Every weekday, Jed does some pushups. On the first day we'll consider, which is a Monday, Jed does $7$ pushups. Every weekday after that, Jed does some number of pushups such that the average number of pushups he's done per day since (and including) that first Monday is double this same quantity as computed the previous day.

So, for example, on Monday, this average is $7$. On Tuesday, Jed needs to do $21$ pushups so that this average is $\frac{7 + 21}{2} = 14$.

How many pushups must Jed do the Monday after the first Monday to satisfy this rule?

Rephrasing

Consider the sequence $s(n)$, representing the number of pushups Jed does on the weekday which is $n-1$ weekdays after the first Monday.

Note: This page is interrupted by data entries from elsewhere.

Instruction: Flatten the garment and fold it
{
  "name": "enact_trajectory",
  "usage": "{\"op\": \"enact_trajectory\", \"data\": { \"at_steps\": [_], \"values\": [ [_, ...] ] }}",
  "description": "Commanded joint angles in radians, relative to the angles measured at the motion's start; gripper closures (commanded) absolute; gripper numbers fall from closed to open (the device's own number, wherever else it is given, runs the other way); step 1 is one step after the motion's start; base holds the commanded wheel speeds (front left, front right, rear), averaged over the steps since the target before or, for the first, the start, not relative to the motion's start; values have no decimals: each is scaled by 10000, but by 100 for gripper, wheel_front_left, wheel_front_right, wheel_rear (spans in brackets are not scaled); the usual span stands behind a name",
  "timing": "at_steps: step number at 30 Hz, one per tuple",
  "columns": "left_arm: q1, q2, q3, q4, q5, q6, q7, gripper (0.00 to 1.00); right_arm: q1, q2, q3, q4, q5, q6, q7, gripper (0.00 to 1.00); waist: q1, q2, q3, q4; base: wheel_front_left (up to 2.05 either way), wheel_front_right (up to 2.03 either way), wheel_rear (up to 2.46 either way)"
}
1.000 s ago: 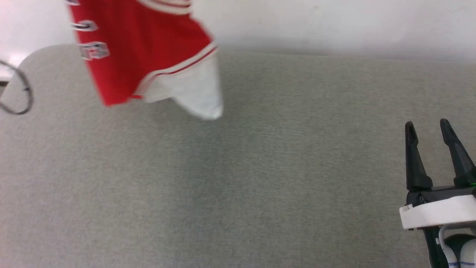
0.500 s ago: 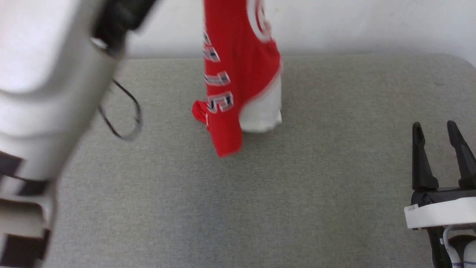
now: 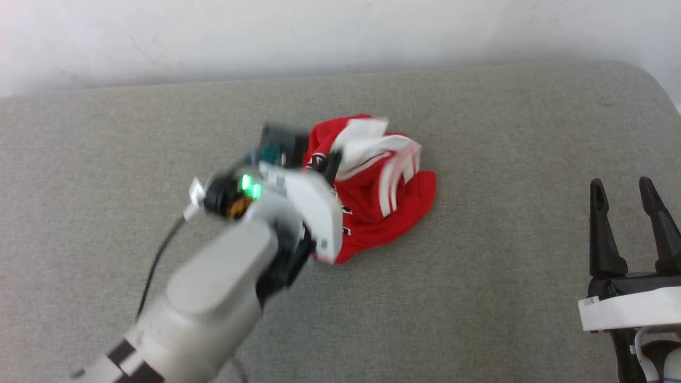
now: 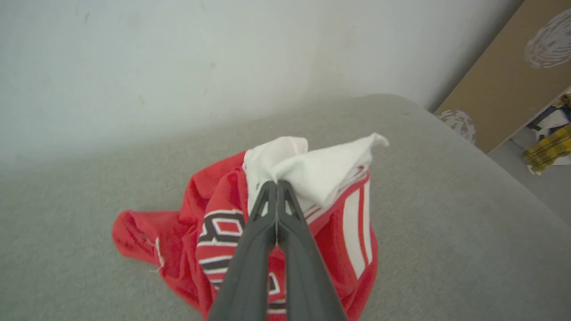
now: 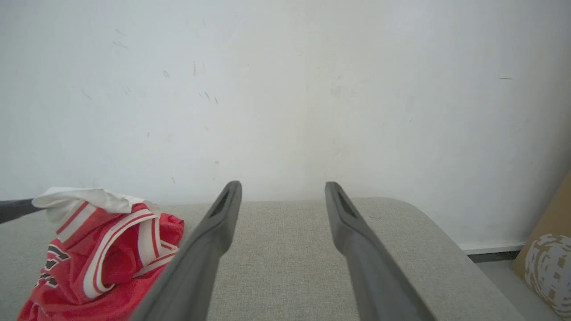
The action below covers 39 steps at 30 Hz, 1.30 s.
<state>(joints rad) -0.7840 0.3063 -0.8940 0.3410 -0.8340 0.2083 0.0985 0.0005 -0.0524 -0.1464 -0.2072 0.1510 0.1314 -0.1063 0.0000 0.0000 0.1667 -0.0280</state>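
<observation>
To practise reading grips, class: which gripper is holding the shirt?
The left gripper, shut on the garment at its white part; the right gripper stands open, away from it.

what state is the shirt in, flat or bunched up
Bunched up: the shirt lies in a crumpled heap on the grey surface, white sleeve pinched in the left gripper's shut jaws.

Blur smears the pale grey left arm (image 3: 213, 287), which hides part of the crumpled red-and-white jersey T-shirt (image 3: 396, 210).
</observation>
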Motion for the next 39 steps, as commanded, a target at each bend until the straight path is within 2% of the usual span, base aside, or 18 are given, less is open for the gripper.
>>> {"op": "enact_trajectory", "data": {
  "at_steps": [1,4,8,11,15,19,23,26,28,29,30,34,39],
  "values": [
    [419,-105,-164,445,-25,108,-144,100,-15,22,17,-33,33,-7,-25,0,0,0,138,-119,0,0,0],
    [999,-249,-518,1379,-34,96,-94,100,-79,22,16,-36,18,-7,-3,0,0,0,276,-184,0,0,0],
    [1229,-474,-650,2115,-165,-157,-170,100,-141,22,-22,23,0,-7,-8,0,0,0,337,-160,0,0,0],
    [1021,-607,-366,2189,-210,-228,-768,0,-130,22,-79,35,-29,-7,31,0,0,0,289,-37,0,0,0],
    [806,-460,74,1684,-142,-144,-1672,0,-98,22,-48,31,-44,-7,97,0,0,0,77,111,0,0,0],
    [1250,99,685,450,-236,192,-2564,0,29,22,-36,18,-46,-7,168,0,0,0,-183,208,0,0,0],
    [2290,1149,1330,-1261,130,875,-3364,0,196,22,-39,-47,-52,-7,222,0,0,0,-349,223,0,0,0],
    [3455,1825,1941,-2647,522,1335,-3565,0,404,22,-83,-54,5,-7,276,0,0,0,-427,228,0,0,0],
    [4191,2104,2593,-3677,1241,1742,-3591,0,582,22,-143,-40,85,-7,294,0,0,0,-456,243,0,0,0],
    [4631,2136,2981,-4171,1621,1950,-3594,0,674,22,-196,-30,118,-7,294,0,0,0,-463,249,0,0,0],
    [4631,2136,2981,-4171,1621,1950,-3594,0,674,22,-196,-30,118,-7,294,0,0,0,-463,249,0,0,0],
    [6346,2234,4141,-5356,3390,2552,-3599,0,986,22,-336,97,206,-7,246,0,0,0,-457,239,0,0,0],
    [8090,1859,4767,-5481,4558,2879,-3600,0,1202,22,-303,356,267,-7,156,0,0,0,-460,165,0,0,0]
  ]
}}
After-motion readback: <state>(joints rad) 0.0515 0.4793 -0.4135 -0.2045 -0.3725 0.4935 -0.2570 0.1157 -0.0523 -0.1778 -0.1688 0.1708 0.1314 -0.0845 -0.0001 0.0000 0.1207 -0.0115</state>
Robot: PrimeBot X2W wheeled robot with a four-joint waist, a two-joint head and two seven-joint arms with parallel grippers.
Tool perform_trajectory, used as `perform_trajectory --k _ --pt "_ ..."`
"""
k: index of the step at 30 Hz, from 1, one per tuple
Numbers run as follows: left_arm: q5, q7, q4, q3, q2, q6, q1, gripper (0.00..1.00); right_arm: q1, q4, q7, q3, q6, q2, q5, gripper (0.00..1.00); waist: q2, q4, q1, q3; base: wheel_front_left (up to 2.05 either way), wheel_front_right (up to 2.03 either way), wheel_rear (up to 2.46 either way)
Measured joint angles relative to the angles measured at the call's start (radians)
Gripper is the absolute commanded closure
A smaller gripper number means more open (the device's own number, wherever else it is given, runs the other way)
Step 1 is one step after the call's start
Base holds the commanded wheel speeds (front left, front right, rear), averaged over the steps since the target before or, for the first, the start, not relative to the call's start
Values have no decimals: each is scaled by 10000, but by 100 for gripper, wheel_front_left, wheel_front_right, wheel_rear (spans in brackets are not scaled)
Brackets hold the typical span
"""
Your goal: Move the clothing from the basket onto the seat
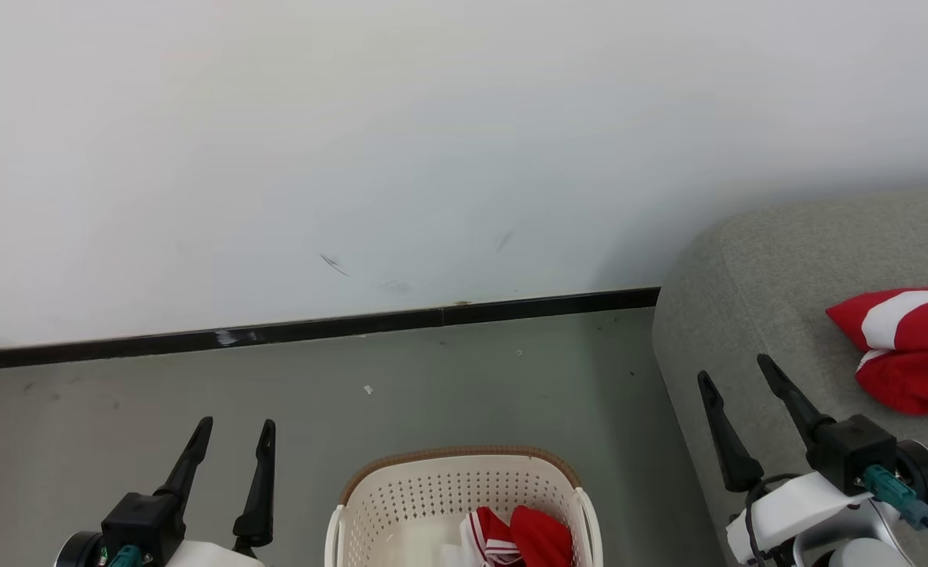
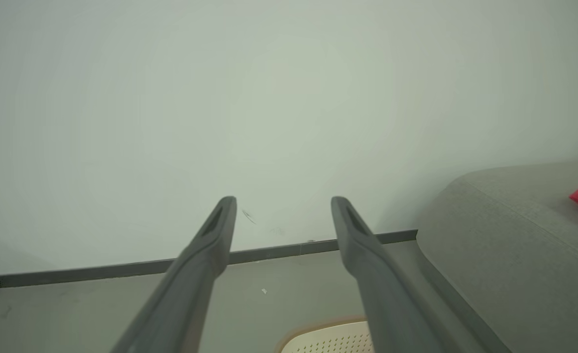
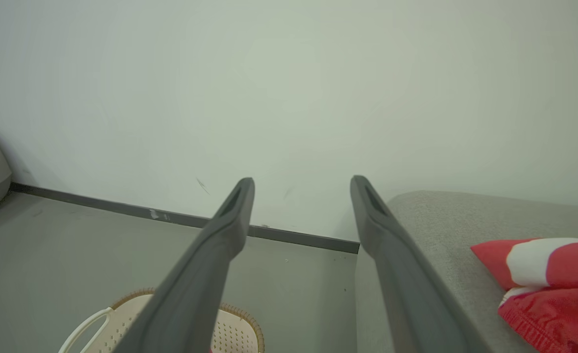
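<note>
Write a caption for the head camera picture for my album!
Left hand and right hand open; one red garment on the seat, more clothing in the basket.

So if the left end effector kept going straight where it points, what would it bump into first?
Probably the pale wall, just above the dark baseboard. The open left end effector aims there, and nothing stands between; the basket sits below that line. Depth is hard to judge.
</note>
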Motion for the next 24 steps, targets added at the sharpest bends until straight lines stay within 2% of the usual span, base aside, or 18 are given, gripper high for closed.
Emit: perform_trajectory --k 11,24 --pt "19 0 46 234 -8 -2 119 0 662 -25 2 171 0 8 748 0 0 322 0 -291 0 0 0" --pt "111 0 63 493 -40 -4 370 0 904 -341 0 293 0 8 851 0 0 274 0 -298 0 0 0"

If we define the sequence $S$ as:

$$ S(n) := \frac{\sum_{k=1}^{n} s(k)}{n} $$

Then we require that $s$ is a sequence such that ($\dagger$):

$$ s(1) = 7 $$ $$ \forall n > 1, S(n) = 2S(n-1) $$

  1. Can you provide (and prove) a general formula for the value of $s(n)$?
  2. What is the value of $s(6)$ (the next Monday)?
  3. Finally, can you prove that there is only one sequence $s$ satisfying $\dagger$?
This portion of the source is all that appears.